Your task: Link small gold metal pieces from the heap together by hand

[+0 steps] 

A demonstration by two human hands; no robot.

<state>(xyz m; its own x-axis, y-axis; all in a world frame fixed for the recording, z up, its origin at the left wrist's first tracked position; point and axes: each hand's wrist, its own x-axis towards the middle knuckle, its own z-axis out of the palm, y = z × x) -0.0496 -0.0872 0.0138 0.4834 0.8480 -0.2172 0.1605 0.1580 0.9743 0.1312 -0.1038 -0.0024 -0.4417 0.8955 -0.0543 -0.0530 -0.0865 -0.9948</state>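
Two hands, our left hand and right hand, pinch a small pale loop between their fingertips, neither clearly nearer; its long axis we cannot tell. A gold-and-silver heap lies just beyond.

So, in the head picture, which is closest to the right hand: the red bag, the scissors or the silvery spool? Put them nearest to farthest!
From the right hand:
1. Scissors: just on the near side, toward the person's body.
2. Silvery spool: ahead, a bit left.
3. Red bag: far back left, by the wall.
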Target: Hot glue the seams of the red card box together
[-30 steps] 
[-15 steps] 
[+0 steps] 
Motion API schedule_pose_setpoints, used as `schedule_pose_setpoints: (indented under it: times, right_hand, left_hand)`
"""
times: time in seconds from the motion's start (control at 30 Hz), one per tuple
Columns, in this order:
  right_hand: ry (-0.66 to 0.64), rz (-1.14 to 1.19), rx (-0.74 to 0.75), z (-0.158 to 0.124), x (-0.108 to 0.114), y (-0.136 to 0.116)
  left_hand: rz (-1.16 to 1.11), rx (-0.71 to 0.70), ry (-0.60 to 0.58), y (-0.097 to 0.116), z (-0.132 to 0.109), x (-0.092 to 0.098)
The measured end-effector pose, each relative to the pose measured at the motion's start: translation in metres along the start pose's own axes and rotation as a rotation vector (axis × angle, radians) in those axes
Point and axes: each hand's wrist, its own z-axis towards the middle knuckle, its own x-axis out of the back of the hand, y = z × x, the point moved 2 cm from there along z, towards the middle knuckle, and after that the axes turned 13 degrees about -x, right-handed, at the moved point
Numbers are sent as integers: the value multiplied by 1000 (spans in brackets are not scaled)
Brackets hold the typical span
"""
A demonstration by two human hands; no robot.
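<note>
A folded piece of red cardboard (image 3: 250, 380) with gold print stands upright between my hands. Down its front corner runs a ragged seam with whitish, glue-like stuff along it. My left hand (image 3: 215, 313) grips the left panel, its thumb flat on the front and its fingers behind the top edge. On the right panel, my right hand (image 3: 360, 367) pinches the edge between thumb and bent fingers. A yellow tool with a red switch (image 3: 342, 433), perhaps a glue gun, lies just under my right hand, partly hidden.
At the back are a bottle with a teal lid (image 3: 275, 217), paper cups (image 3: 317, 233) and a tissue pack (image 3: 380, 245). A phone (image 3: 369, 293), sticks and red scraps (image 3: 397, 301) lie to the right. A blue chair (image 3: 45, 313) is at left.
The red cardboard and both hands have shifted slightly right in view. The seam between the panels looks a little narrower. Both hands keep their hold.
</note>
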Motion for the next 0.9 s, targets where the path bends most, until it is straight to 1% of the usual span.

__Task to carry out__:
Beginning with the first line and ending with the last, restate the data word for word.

__Solution to this problem__:
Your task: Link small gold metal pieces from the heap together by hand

[+0 steps] 

A demonstration by two human hands; no robot.

<state>(xyz m; its own x-axis, y-axis; all in a world frame fixed for the recording, z up, its origin at the left wrist's first tracked position; point and axes: each hand's wrist, its own x-axis towards the middle knuckle, its own z-axis out of the palm, y = z × x) -0.0496 -0.0872 0.0138 0.4834 0.8480 -0.2172 0.1605 0.1580 0.9743 0.1312 -0.1038 -0.0024 -0.4417 0.8955 -0.0543 -0.0530 -0.0865 -0.9948</state>
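Two hands, our left hand and right hand, pinch a small pale loop between their fingertips, neither clearly nearer; its long axis we cannot tell. A gold-and-silver heap lies just beyond.

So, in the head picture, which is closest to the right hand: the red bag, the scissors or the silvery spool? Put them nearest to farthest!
From the right hand:
1. Scissors: just on the near side, toward the person's body.
2. Silvery spool: ahead, a bit left.
3. Red bag: far back left, by the wall.
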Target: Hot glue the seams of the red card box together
[-30 steps] 
[-15 steps] 
[+0 steps] 
Motion API schedule_pose_setpoints, used as `schedule_pose_setpoints: (indented under it: times, right_hand, left_hand)`
"""
times: time in seconds from the motion's start (control at 30 Hz), one per tuple
Columns, in this order:
  right_hand: ry (-0.66 to 0.64), rz (-1.14 to 1.19), rx (-0.74 to 0.75), z (-0.158 to 0.124), x (-0.108 to 0.114), y (-0.136 to 0.116)
  left_hand: rz (-1.16 to 1.11), rx (-0.71 to 0.70), ry (-0.60 to 0.58), y (-0.097 to 0.116), z (-0.132 to 0.109), x (-0.092 to 0.098)
The measured end-effector pose, each relative to the pose measured at the motion's start: translation in metres along the start pose's own axes and rotation as a rotation vector (axis × angle, radians) in those axes
Point and axes: each hand's wrist, its own z-axis towards the middle knuckle, its own x-axis out of the back of the hand, y = z × x, the point moved 2 cm from there along z, towards the middle knuckle, and after that the axes turned 13 degrees about -x, right-handed, at the moved point
Numbers are sent as integers: the value multiplied by 1000 (spans in brackets are not scaled)
Brackets hold the typical span
"""
A demonstration by two human hands; no robot.
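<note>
A folded piece of red cardboard (image 3: 250, 380) with gold print stands upright between my hands. Down its front corner runs a ragged seam with whitish, glue-like stuff along it. My left hand (image 3: 215, 313) grips the left panel, its thumb flat on the front and its fingers behind the top edge. On the right panel, my right hand (image 3: 360, 367) pinches the edge between thumb and bent fingers. A yellow tool with a red switch (image 3: 342, 433), perhaps a glue gun, lies just under my right hand, partly hidden.
At the back are a bottle with a teal lid (image 3: 275, 217), paper cups (image 3: 317, 233) and a tissue pack (image 3: 380, 245). A phone (image 3: 369, 293), sticks and red scraps (image 3: 397, 301) lie to the right. A blue chair (image 3: 45, 313) is at left.
The red cardboard and both hands have shifted slightly right in view. The seam between the panels looks a little narrower. Both hands keep their hold.
</note>
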Motion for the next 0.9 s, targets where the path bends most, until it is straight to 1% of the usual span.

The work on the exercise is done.